*Exercise prompt*
Write out, word for word, every line in the data below from the one containing "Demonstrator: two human" to the one containing "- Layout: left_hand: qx", both of them included.

═══

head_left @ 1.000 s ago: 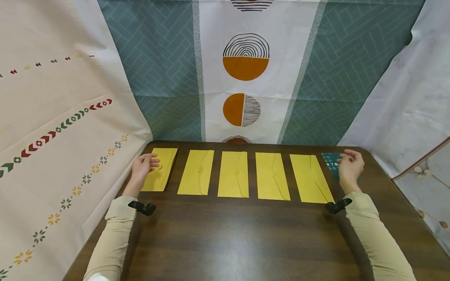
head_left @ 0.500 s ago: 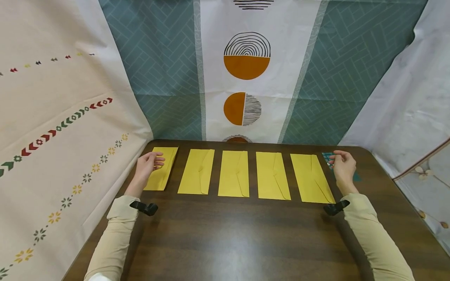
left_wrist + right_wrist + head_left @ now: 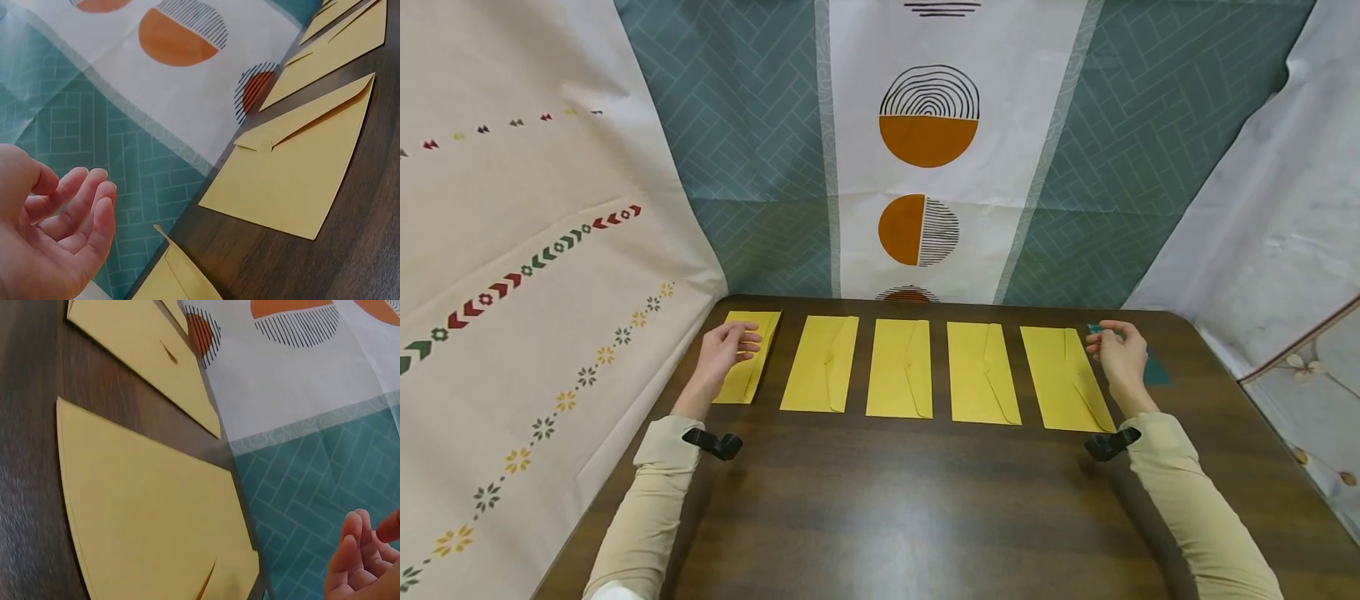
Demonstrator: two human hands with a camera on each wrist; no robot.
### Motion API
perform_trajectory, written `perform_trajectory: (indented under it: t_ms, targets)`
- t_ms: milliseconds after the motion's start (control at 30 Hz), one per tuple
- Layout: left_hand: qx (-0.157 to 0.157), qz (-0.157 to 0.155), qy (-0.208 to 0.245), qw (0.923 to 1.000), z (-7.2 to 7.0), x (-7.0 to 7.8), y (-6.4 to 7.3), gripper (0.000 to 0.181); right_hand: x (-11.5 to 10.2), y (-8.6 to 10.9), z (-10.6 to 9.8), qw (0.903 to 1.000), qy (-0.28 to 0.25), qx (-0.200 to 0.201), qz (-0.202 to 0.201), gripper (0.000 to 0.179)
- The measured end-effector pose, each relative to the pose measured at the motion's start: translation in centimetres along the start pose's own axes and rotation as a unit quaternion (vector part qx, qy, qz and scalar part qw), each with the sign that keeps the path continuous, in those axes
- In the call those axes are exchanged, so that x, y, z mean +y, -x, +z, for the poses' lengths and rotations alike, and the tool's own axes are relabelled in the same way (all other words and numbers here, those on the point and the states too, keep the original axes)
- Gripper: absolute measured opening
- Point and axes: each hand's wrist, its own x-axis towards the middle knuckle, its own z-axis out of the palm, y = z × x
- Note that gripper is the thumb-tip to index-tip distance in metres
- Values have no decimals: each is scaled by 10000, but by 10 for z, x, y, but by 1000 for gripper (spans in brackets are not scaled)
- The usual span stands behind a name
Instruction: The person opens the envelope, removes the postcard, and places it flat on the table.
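A patterned teal-and-white cloth (image 3: 760,125) hangs behind the brown table (image 3: 902,492).

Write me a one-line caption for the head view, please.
Five yellow envelopes in a row on a dark table, a person's left grip near one end, right grip near a green card.

Five envelopes (image 3: 898,385) lie side by side, apart, in a row across the far part of the tabletop (image 3: 895,500). A card (image 3: 1157,373) lies right of the rightmost envelope (image 3: 1054,371). Behind hangs a cloth (image 3: 760,167). From the head view, the left fingers (image 3: 99,237) overlap the leftmost envelope (image 3: 741,387), the right fingers (image 3: 342,557) the card.
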Motion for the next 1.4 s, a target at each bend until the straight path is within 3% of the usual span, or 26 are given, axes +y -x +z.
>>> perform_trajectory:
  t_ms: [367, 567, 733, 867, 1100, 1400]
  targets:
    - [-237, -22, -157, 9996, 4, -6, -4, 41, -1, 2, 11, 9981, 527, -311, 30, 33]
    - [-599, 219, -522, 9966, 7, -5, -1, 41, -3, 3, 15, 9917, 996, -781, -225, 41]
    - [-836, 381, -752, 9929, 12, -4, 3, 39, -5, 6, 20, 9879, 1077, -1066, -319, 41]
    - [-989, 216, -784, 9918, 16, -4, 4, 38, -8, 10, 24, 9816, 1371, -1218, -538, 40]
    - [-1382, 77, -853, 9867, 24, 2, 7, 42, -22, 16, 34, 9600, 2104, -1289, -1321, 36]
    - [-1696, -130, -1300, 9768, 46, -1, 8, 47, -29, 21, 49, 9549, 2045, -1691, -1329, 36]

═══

*Your solution*
Demonstrator: two human hands with a camera on each wrist; no robot.
### Motion API
perform_trajectory, written `perform_trajectory: (indented under it: t_ms, targets)`
- t_ms: milliseconds after the motion's start (control at 30 Hz), one per tuple
- Layout: left_hand: qx (-0.157 to 0.157), qz (-0.157 to 0.155), qy (-0.208 to 0.245), qw (0.923 to 1.000), z (-7.2 to 7.0), x (-7.0 to 7.8), y (-6.4 to 7.3), gripper (0.000 to 0.181); right_hand: x (-11.5 to 10.2), y (-8.6 to 10.9), z (-10.6 to 9.8), qw (0.903 to 1.000), qy (-0.28 to 0.25), qx (-0.200 to 0.201), qz (-0.202 to 0.201), gripper (0.000 to 0.179)

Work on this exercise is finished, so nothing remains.